Hakan Ateş, Türkiye ekonomisinin yılın ilk yarısında güçlü büyüme performansını sürdürdüğünü, ikinci yarıda ise finansal piyasalardaki yüksek oynaklık ve bunun getirdiği fiyatlama davranışlarındaki bozulmanın enflasyon ve piyasa faizlerinin artmasını, finansman koşullarının sıkılaşmasını beraberinde getirdiğini söyledi.
Bunun sonucunda büyümede belirgin bir yavaşlama görüldüğünü ifade eden Ateş, Türkiye ekonomisinin orta vadede dengelenme süreci olarak nitelendirilen ılımlı büyüme patikasına girdiğini belirtti.
Ateş, şöyle devam etti:
"Yılın son çeyreğinde negatife döndüğünü tahmin ettiğimiz büyümenin, 2019'un ilk yarısında da zayıf seyretmesini ancak 2019'un ikinci yarısından itibaren finansman koşullarındaki rahatlamayla toparlanmasını, yıl genelinde büyümenin yüzde 2 civarında tarihsel ortalamaların altında gerçekleşmesini bekliyoruz.

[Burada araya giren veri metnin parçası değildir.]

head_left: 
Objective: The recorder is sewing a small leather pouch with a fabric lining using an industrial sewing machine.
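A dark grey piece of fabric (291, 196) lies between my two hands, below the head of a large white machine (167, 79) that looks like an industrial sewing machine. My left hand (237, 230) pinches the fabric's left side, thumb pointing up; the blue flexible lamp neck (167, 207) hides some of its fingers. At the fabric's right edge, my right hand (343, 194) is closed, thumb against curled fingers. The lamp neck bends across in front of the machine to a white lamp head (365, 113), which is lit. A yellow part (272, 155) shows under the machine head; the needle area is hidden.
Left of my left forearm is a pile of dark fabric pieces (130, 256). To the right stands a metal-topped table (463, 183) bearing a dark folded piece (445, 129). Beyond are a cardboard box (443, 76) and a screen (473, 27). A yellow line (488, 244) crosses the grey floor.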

Maliyet yönlü baskıların da hafiflemesiyle 2019'un ikinci yarısından itibaren enflasyonda hızlı bir gerileme göreceğimize inanıyorum. Kurdaki stabilizasyon devam ettiği takdirde, 2019'da enflasyon yüzde 16 seviyesinde gerçekleşebilir. Diğer taraftan, 2018’in ilk yarısında zirve yapan cari açık, ikinci yarıdan itibaren iç talepteki belirgin yavaşlamayla ithalatın, rekabetçi kurun ihracata olumlu yansıması ve turizm gelirleri sayesinde hızlı bir gerileme eğilimine girdi. Ekonomik aktivitedeki yavaşlamanın belirginleşmesiyle cari açık 2019'da GSYH'nin yüzde 3-4'ü aralığında sürdürülebilir seviyelere gerileyecektir."
- "Türkiye ekonomisinin en güçlü çıpası bütçe disiplini olmaya devam edecek"
Hakan Ateş, gelecek dönemde, Türkiye ekonomisinin en güçlü çıpasının bütçe disiplini olmaya devam edeceğini vurguladı.
Yeni Ekonomi Planı'nda (YEP), orta vadede bütçe açığının GSYH'ye oranının yüzde 2'yle uluslararası standartların oldukça altında kalmasının ve faiz dışı fazlanın kademeli olarak yüzde 1’in üzerine çıkmasının öngörüldüğünü anımsatan Ateş, "2018'de sınırlı artışa rağmen uluslararası kriterlerin yarısı seviyesinde kalan brüt kamu borcu da mali disiplinin sürdürülmesiyle önümüzdeki dönem kademeli olarak gerileyecektir. Krizlere karşı dayanıklı Türkiye ekonomisinin, 2019'un ikinci yarısına kadar belirgin bir şekilde hissedilecek olan bu dengelenme sürecini, sıkı para ve maliye politikaları eş güdümü, düşük kamu ve hane halkı borcu, dinamik özel sektör ve güçlü bankacılık sektörünün desteğiyle en az hasarla tamamlayacağına inanıyorum." şeklinde konuştu.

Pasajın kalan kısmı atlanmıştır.